Last month, China’s fourth icebreaker, the Jidi / 极地 (Polar) was delivered to the country’s Ministry of Natural Resources, while the research vessel Tansuo Sanhao / 探索三号 (Discovery Three) is under construction (in Chinese) with a planned 2025 completion date. The need for icebreakers to assist in the development of Beijing’s Arctic policies, including expanded scientific research, was detailed in the Chinese government’s landmark 2018 White Paper on the Arctic. Reports had appeared in 2018 that China was also seeking to build an icebreaker with a nuclear engine, (thus far, only Russia has nuclear powered icebreaking ships). However, since the initial announcement, few details regarding logistics or timelines have been made available. 

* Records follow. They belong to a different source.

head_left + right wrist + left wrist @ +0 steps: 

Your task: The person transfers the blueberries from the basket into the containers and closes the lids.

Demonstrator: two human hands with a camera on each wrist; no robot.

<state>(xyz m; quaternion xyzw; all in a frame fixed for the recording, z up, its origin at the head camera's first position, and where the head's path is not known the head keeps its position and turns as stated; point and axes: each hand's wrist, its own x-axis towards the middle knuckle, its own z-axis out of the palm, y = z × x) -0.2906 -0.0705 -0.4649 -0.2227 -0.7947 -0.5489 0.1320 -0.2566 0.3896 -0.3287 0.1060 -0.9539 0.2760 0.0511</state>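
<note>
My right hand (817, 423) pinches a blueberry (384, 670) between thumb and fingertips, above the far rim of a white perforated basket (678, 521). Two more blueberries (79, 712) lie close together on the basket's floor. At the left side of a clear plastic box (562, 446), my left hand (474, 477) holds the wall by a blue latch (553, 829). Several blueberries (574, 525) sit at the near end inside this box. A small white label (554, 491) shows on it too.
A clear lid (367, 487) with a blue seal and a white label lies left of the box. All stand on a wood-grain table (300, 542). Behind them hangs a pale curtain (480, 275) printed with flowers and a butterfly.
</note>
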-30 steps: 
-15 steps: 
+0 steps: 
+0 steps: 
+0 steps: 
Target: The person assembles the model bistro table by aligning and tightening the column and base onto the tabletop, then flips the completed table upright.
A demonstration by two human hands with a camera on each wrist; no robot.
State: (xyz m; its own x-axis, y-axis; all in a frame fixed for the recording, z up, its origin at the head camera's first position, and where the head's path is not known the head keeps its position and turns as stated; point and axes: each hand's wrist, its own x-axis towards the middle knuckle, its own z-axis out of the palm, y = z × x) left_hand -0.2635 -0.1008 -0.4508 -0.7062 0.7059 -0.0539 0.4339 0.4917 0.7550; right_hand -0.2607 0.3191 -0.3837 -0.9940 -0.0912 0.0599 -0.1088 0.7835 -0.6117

Both Canada and the United States are facing potentially difficult elections in the near future, and so the specifics and scheduling for the ICE Pact are not set. There are also questions about what the eventual demand for such ships will be in the coming years. However, this announcement has underscored the interest of NATO members in ensuring a stronger presence in the Arctic for strategic as well as scientific reasons.